Goal of the exercise → In the records below, find the line containing "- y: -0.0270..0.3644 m" and the line containing "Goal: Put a". Give again exactly those lines and every line between them, omitting the pictures.

Provided data →
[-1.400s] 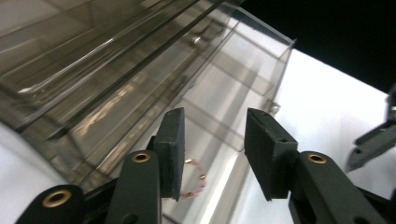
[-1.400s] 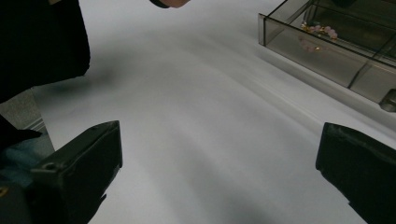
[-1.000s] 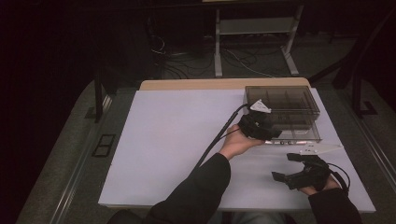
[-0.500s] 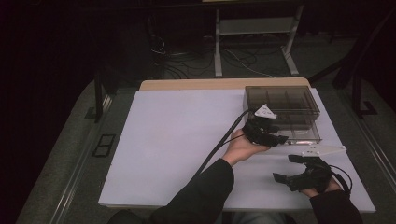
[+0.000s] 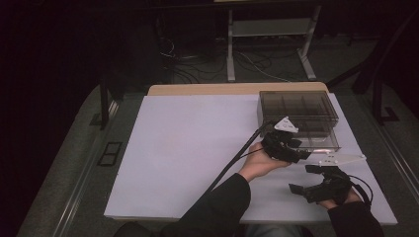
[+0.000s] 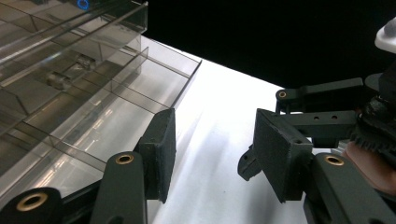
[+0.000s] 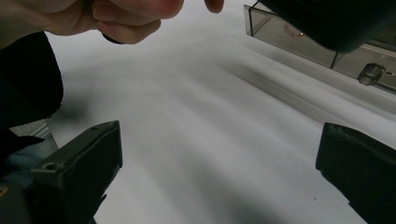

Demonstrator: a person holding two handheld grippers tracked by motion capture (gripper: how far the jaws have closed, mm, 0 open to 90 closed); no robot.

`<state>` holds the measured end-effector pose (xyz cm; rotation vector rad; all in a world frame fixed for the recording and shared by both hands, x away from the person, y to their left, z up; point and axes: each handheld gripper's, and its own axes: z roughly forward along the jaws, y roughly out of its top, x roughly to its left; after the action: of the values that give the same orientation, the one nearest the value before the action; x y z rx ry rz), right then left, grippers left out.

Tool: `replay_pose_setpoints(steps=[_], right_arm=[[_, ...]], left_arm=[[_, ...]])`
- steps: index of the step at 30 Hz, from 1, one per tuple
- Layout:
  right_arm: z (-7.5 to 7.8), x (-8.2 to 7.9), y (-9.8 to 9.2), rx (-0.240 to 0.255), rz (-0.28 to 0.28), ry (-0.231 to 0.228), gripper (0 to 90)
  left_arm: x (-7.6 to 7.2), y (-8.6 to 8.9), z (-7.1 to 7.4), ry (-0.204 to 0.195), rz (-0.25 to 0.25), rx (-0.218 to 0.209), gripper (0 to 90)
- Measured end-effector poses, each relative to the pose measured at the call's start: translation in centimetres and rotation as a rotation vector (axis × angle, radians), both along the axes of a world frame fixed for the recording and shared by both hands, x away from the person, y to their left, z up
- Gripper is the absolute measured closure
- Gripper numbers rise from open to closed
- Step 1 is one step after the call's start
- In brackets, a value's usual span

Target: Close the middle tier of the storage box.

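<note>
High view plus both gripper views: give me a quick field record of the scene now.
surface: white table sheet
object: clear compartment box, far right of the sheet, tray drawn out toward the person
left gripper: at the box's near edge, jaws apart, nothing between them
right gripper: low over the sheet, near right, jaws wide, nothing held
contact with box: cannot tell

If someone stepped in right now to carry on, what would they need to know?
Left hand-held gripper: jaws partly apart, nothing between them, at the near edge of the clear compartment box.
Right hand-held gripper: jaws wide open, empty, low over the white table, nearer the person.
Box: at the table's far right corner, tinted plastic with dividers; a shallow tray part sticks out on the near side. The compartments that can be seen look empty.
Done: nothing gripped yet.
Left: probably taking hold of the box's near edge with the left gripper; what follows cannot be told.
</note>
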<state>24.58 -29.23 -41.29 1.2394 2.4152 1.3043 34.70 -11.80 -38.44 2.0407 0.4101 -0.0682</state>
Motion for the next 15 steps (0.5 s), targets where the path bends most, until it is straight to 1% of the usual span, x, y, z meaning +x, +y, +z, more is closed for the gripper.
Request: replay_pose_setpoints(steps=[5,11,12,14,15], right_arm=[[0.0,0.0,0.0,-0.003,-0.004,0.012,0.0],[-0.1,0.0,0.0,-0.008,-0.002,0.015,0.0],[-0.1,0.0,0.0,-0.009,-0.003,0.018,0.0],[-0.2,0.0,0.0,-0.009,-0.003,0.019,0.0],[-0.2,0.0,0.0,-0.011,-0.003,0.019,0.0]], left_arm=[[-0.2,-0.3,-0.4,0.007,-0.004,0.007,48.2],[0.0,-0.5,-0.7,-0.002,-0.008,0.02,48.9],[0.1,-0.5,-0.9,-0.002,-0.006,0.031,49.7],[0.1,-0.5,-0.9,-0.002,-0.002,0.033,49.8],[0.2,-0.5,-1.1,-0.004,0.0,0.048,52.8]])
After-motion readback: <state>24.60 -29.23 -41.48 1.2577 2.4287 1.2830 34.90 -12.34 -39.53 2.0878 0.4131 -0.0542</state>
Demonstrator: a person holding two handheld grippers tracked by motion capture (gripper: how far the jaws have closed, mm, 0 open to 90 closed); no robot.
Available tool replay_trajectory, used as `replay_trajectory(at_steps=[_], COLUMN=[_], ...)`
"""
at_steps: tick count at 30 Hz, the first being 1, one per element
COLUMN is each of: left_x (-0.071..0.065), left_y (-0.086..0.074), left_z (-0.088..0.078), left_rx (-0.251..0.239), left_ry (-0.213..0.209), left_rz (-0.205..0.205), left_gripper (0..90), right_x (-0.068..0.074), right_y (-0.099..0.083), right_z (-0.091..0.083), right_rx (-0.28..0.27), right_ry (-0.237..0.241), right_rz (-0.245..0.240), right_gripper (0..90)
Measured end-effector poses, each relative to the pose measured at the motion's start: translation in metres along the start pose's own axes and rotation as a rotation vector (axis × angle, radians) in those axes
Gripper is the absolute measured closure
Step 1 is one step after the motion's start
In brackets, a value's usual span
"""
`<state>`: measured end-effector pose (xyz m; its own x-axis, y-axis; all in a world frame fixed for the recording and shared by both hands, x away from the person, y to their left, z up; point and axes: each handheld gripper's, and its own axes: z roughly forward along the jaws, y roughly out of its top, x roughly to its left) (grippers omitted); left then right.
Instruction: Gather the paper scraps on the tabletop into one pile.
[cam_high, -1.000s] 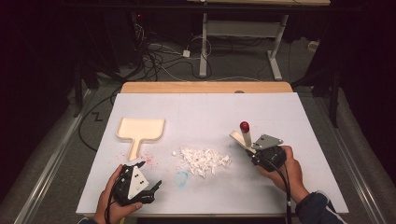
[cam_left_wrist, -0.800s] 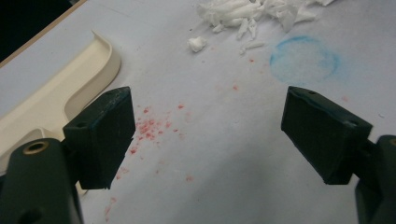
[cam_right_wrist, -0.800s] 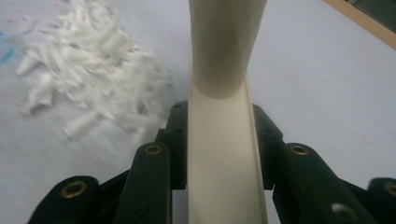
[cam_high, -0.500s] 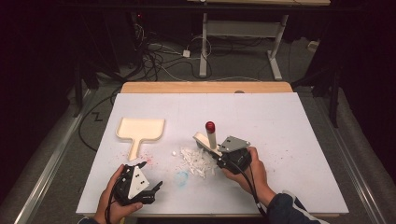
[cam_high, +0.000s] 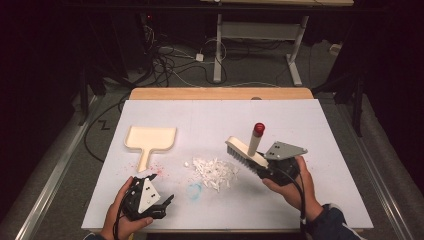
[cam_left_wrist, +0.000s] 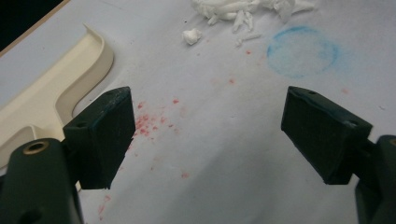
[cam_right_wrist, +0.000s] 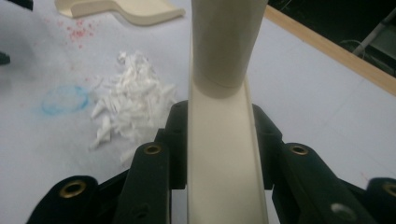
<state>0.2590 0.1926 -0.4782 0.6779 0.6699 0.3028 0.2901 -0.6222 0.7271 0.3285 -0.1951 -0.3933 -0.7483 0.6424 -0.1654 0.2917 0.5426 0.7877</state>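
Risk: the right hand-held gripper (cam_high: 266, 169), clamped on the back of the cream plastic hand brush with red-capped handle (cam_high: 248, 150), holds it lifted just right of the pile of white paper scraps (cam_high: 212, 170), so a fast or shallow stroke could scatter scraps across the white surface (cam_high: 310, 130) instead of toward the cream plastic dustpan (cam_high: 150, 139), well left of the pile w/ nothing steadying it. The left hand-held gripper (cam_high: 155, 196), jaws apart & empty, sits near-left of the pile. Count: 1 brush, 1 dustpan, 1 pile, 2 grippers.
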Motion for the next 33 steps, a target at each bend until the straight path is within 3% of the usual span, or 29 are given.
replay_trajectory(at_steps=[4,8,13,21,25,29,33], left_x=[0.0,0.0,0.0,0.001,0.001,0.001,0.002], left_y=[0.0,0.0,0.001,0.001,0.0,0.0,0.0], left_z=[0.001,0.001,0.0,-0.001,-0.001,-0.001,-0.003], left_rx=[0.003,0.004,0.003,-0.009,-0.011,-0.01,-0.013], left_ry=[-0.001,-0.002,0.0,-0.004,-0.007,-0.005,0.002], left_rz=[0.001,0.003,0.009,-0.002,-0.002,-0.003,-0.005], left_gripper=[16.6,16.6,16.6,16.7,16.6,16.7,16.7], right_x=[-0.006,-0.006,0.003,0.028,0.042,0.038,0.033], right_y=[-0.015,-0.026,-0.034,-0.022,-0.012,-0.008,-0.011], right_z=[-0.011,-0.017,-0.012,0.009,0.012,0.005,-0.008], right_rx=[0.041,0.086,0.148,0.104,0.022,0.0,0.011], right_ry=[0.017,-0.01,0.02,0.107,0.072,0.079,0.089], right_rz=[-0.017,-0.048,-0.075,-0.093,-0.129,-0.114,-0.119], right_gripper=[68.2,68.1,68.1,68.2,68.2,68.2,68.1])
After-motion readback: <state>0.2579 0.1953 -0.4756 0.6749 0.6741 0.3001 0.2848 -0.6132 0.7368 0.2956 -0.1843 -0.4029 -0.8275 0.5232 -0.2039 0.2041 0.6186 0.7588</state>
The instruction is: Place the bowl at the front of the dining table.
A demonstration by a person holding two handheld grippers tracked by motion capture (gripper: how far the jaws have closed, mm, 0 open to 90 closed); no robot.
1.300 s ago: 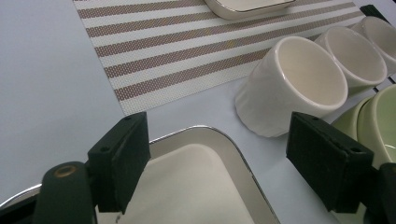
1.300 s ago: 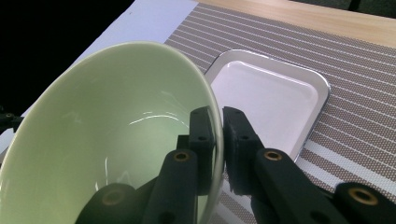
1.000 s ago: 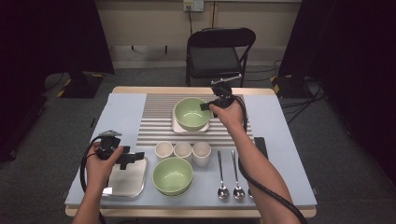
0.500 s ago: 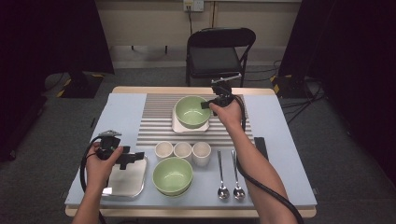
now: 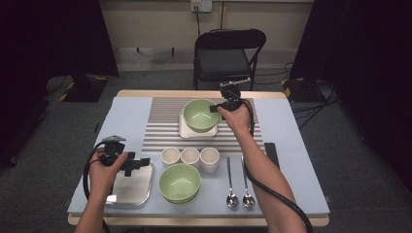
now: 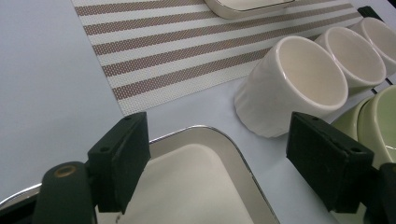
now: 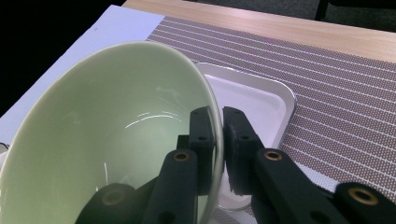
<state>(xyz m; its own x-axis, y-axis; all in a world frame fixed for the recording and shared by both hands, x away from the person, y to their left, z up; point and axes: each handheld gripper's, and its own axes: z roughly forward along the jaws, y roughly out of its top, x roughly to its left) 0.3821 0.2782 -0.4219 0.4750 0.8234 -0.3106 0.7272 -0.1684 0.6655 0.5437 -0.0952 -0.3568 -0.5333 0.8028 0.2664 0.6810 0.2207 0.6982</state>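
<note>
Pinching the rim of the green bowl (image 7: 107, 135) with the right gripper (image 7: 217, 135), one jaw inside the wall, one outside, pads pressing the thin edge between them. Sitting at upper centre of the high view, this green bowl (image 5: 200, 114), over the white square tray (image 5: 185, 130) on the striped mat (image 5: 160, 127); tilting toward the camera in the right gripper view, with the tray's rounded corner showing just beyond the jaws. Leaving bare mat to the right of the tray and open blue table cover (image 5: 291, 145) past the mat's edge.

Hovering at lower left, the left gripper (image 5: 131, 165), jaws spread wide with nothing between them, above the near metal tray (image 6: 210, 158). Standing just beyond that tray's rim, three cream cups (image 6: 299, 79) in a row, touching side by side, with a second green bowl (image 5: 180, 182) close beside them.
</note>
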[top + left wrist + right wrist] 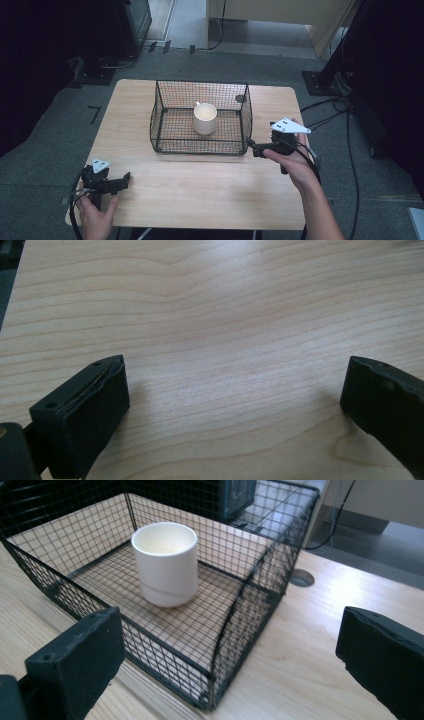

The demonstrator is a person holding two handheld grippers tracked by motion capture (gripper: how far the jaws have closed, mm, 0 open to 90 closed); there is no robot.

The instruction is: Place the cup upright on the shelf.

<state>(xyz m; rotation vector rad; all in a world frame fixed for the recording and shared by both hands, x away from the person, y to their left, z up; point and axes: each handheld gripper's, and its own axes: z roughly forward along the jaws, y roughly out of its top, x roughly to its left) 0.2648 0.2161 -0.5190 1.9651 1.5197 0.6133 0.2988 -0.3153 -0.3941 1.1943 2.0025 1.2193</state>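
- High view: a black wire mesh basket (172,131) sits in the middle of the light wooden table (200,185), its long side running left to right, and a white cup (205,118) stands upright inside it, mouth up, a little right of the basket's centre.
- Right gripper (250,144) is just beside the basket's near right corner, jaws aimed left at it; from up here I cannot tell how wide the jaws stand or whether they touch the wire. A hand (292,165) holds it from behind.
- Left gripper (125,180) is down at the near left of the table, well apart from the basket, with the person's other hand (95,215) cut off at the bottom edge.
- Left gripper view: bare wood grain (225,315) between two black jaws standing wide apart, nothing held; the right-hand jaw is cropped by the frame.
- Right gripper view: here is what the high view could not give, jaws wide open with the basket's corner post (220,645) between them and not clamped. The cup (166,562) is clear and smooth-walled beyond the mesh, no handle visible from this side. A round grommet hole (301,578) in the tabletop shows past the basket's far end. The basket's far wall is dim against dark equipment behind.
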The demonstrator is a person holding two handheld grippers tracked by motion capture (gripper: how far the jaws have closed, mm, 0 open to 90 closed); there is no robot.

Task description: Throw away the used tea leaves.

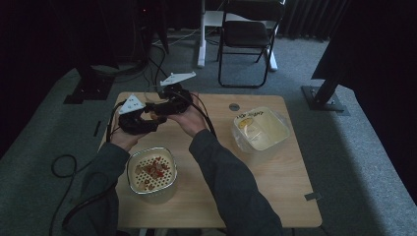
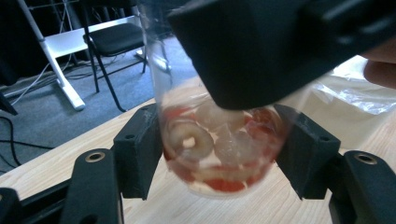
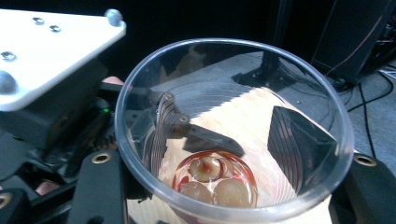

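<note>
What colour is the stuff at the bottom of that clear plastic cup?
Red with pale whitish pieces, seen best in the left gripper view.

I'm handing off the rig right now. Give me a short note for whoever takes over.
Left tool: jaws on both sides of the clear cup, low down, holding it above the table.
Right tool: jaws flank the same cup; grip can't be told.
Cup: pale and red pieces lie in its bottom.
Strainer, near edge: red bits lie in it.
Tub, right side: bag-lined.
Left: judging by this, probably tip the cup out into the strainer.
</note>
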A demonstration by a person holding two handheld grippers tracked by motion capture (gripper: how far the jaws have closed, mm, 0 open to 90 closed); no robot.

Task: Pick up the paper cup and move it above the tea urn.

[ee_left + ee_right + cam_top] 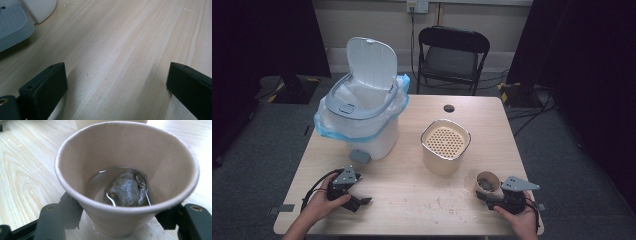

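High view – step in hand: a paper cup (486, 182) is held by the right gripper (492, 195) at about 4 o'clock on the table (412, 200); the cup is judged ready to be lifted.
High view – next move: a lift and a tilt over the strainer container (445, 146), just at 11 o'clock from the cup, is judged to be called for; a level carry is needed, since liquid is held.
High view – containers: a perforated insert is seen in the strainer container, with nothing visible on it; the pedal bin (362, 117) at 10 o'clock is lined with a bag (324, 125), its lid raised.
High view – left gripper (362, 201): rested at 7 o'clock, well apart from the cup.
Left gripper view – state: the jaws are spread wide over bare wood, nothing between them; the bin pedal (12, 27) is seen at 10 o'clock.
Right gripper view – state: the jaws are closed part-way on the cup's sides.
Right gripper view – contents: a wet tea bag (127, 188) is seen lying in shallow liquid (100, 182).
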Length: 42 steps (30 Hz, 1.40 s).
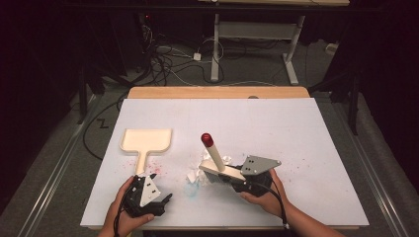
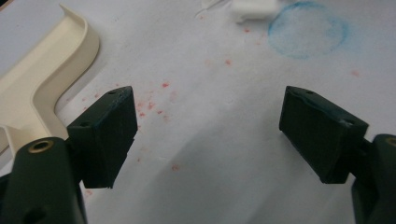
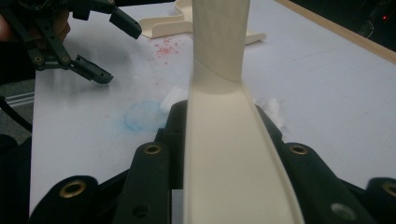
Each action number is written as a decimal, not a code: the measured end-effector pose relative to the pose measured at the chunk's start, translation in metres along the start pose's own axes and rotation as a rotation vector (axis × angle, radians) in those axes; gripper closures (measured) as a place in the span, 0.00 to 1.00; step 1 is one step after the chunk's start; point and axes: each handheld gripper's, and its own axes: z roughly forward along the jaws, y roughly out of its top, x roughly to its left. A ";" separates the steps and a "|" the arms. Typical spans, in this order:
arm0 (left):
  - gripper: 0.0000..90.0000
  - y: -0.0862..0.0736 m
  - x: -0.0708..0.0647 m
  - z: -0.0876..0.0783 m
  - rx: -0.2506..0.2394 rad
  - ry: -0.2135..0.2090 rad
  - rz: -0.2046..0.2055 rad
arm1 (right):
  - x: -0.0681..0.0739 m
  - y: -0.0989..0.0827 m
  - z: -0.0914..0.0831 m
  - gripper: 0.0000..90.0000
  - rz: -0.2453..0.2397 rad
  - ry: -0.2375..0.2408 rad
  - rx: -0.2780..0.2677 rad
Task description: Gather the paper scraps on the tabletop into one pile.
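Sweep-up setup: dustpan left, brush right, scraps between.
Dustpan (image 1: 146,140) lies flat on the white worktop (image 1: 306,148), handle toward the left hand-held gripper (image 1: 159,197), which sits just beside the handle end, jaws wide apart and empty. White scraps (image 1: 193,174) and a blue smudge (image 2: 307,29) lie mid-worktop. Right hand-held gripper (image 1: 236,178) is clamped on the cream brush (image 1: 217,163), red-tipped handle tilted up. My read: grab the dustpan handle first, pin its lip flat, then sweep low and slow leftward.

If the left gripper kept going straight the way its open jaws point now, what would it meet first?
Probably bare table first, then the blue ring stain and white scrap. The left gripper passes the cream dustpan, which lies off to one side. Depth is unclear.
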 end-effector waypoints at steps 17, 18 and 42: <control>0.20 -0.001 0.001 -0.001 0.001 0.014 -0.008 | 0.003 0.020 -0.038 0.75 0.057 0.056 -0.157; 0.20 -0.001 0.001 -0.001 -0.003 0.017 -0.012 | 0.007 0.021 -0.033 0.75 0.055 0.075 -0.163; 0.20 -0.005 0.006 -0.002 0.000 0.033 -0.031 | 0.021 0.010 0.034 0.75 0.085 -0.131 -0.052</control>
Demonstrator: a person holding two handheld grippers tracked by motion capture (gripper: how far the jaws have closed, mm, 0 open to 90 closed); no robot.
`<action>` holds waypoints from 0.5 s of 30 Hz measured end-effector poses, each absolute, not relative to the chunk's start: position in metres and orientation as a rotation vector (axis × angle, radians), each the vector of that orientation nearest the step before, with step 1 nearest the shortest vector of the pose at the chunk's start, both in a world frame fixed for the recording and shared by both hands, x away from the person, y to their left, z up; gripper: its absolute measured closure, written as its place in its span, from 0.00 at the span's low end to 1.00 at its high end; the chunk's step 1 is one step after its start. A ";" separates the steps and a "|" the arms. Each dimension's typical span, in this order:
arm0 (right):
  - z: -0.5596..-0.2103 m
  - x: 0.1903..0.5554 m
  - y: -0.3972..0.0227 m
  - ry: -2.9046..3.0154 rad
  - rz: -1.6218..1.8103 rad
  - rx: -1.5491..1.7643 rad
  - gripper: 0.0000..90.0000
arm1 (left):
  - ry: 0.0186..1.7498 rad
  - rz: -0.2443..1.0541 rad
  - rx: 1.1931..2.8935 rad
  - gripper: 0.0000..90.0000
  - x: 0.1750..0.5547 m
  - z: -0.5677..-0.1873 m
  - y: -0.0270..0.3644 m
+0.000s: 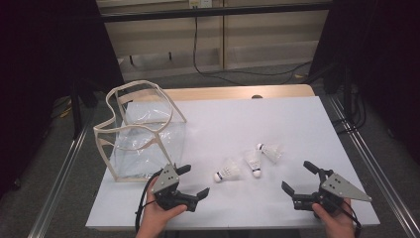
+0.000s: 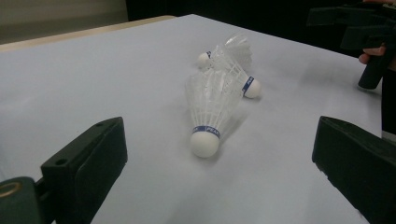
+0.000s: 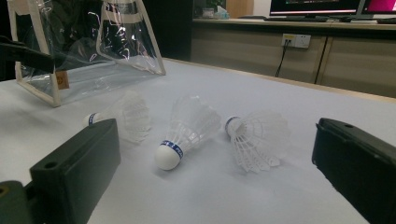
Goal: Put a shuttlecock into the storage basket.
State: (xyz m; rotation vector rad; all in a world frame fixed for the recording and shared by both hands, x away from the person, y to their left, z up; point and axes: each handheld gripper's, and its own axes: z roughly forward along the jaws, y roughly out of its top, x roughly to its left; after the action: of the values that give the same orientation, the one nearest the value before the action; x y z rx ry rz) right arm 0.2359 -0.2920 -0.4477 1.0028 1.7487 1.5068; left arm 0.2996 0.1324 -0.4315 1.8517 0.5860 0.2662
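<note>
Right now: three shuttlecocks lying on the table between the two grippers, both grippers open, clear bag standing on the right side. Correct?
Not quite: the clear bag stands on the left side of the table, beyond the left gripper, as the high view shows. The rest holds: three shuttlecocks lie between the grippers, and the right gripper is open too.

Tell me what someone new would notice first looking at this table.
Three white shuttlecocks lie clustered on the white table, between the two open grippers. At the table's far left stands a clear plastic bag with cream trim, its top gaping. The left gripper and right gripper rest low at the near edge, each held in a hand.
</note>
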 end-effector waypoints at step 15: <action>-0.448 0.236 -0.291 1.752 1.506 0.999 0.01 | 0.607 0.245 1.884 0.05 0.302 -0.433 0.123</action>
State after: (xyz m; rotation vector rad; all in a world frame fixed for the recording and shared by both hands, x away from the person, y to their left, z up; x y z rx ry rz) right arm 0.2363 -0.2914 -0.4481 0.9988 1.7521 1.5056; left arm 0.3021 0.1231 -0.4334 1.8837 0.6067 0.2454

Written response →
  - y: -0.0270..0.3644 m
+0.000s: 
+0.000s: 
+0.000s: 
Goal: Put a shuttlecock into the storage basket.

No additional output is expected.